It’s hard not to call Anthony White a painter. He masterfully composes opulent still life paintings of mass-produced objects and icons, evoking sensations of nostalgia and guilt. In Life, or Something Like It (2025), for example, the blocky red Sports Illustrated logo obscures a pack of Camel cigarettes, a clown doll, a Daffy Duck sticker, and other 2000s pop commodities being deluged by a gushing garden hose. The assemblage evokes the vibe of a teen-dream skater boy’s room, while provoking the pointed query, “Do we all own that much stuff?” It’s not only his talent for rendering objects in a hyperreal, sugar rush style true to their drop-ship origins that is admirable, but the draftsmanship required to make these compositions flow chaotically, but never randomly.

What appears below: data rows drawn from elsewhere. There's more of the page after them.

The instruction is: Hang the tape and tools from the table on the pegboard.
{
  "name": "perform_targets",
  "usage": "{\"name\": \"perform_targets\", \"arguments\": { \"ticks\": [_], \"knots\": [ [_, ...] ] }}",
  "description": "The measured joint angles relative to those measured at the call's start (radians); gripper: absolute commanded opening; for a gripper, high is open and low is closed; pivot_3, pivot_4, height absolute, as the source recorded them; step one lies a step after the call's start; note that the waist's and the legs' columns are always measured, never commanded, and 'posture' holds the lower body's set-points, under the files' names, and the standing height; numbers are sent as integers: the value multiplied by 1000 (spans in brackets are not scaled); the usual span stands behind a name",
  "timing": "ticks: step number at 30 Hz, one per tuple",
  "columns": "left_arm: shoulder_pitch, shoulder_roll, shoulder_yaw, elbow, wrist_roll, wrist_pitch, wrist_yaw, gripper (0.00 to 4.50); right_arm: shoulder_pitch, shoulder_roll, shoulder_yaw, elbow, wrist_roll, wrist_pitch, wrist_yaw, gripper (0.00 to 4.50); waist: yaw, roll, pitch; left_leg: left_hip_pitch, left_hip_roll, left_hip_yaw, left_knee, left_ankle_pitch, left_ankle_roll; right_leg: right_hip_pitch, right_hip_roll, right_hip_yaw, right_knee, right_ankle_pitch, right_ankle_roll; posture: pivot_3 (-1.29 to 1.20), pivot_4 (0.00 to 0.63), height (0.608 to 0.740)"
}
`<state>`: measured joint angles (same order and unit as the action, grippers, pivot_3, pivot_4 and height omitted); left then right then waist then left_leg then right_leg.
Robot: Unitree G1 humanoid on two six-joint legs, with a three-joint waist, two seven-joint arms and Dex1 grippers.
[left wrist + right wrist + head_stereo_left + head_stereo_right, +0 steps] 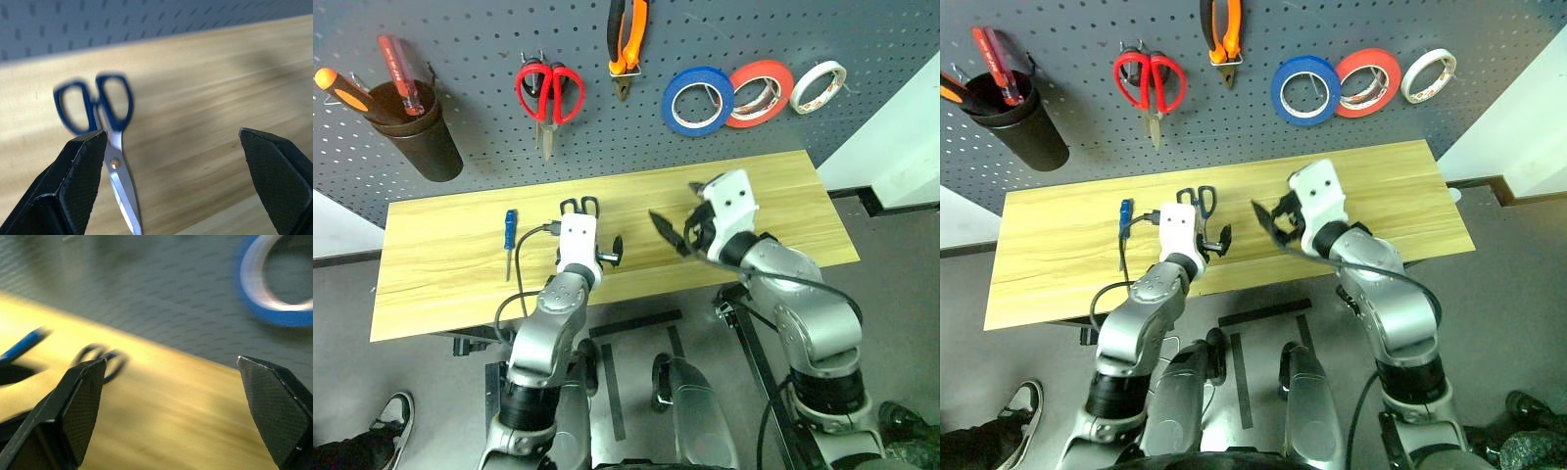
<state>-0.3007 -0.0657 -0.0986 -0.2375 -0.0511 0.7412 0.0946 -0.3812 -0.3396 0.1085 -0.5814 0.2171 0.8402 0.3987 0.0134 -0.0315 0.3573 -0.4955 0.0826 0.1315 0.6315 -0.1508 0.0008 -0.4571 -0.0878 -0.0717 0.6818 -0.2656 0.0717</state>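
Note:
The dark-handled scissors [579, 207] lie on the table [783, 186] with their handles toward the pegboard [480, 49]. My left gripper [597, 243] hovers open just above their blades; one fingertip [85, 161] is over the pivot. The blue-handled screwdriver [510, 233] lies to their left. My right gripper [680, 233] is open and empty above the table's middle, pointing toward the scissors [105, 360]. The blue tape [698, 100] and the orange-and-black pliers [627, 44] hang on the pegboard.
Red-handled scissors [549, 93], a red-orange tape roll [759, 93] and a white roll [819, 86] also hang there. A dark cup [416, 127] at the board's left holds orange and red screwdrivers. A person's shoe [391, 416] is on the floor, lower left.

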Motion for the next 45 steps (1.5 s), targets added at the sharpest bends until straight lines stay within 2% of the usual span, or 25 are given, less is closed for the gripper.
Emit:
{"name": "perform_targets", "arguments": {
  "ticks": [3,7,18,34,45],
  "knots": [
    [-57,-12,31,84,27,17,53,4500,71,-71,37,-65,52,13,83,4472,-1,0,0,0,0,0,0,0,0,0,0,0,0,0,0,24,324,717],
    [-103,-15,67,129,58,45,108,4500,135,-103,71,-135,102,9,133,4472,-1,0,0,0,0,0,1,0,0,1,0,-1,0,0,0,14,328,717],
    [-202,-54,142,324,73,20,201,4500,137,-103,48,-140,119,-3,97,4472,-1,-1,0,0,1,-2,2,0,1,2,-2,-2,0,0,0,-7,340,717],
    [-337,-41,206,653,55,-157,201,4500,146,-112,26,-162,132,-7,69,4472,-3,-1,0,0,1,-2,2,-1,1,2,-2,-3,-1,0,0,-31,359,717],
    [-400,-33,232,757,21,-208,192,4500,149,-115,26,-163,139,-7,55,4472,-3,-1,0,0,1,-2,2,-1,1,3,-3,-3,-1,0,1,-28,360,717]
  ]
}}
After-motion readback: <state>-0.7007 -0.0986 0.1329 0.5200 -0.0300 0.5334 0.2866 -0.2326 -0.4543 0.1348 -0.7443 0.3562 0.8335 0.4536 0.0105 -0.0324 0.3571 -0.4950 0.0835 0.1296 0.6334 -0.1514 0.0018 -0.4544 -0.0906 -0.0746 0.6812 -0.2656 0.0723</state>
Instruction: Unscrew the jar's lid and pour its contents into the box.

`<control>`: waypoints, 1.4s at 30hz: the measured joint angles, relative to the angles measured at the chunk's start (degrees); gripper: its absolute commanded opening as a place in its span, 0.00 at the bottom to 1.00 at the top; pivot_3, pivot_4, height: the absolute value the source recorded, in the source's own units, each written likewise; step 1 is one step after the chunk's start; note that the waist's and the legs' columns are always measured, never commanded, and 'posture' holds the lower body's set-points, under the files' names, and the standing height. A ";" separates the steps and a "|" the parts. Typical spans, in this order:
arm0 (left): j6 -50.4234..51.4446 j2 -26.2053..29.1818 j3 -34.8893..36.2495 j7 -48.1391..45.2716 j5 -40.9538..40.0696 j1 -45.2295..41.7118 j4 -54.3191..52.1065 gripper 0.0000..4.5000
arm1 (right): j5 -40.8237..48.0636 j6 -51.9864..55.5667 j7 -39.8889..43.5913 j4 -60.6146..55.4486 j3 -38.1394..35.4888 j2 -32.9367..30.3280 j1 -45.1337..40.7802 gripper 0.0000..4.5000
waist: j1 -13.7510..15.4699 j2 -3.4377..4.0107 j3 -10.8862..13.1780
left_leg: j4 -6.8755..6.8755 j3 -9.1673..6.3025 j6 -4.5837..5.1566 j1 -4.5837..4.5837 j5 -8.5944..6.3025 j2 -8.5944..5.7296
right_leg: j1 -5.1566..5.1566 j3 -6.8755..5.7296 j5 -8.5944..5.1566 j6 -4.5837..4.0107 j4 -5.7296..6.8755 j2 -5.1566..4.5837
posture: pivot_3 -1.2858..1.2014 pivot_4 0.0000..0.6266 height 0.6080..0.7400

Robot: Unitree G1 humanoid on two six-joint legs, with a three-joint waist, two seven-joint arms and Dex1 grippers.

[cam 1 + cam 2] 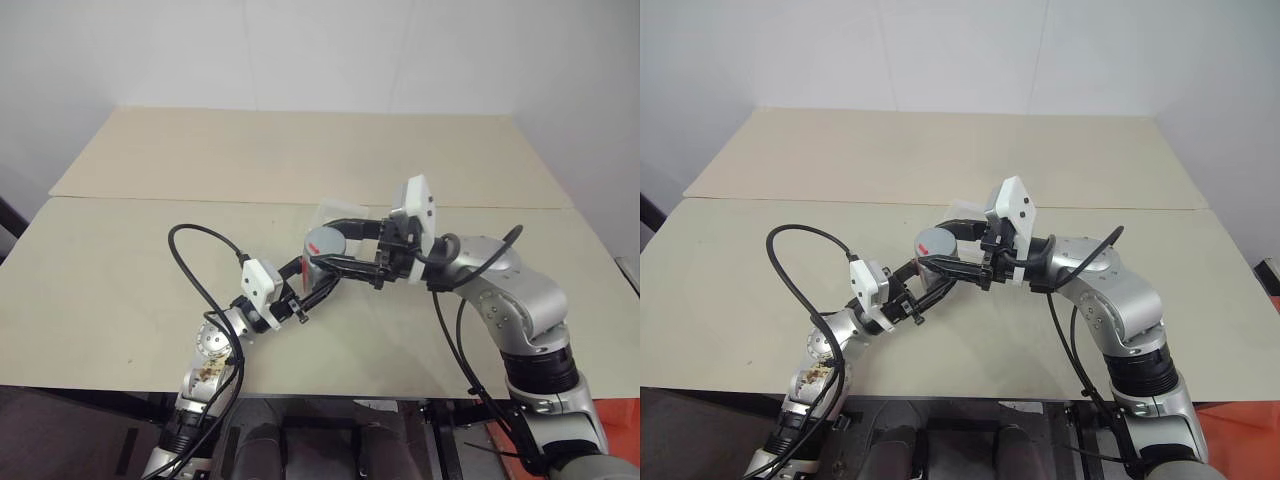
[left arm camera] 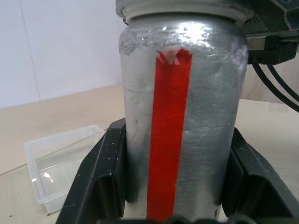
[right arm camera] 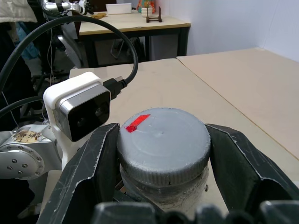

However, White is not a traditional painter. He creates his complex pieces using layers of Polyactic acid string, a material used for 3-D printing. On a screen or from afar, the medium is imperceptible: the grooves between each plastic line disappear, making the 2D works seem simple, smooth, like the objects in White’s plastic universe.
Like Ed Ruscha and Richard Hamilton, White’s fascination with Western consumerist life is complicated. His works mirror incessant pop-up ads found online and IRL, characterized by flashy colors, bold typefaces, and clickbait catchphrases, both enticing and annoying. Rendering the human-made world in robot-used plastic, White asks us to witness the monstrous impossibility of something deceptively simple and unrealistically smooth.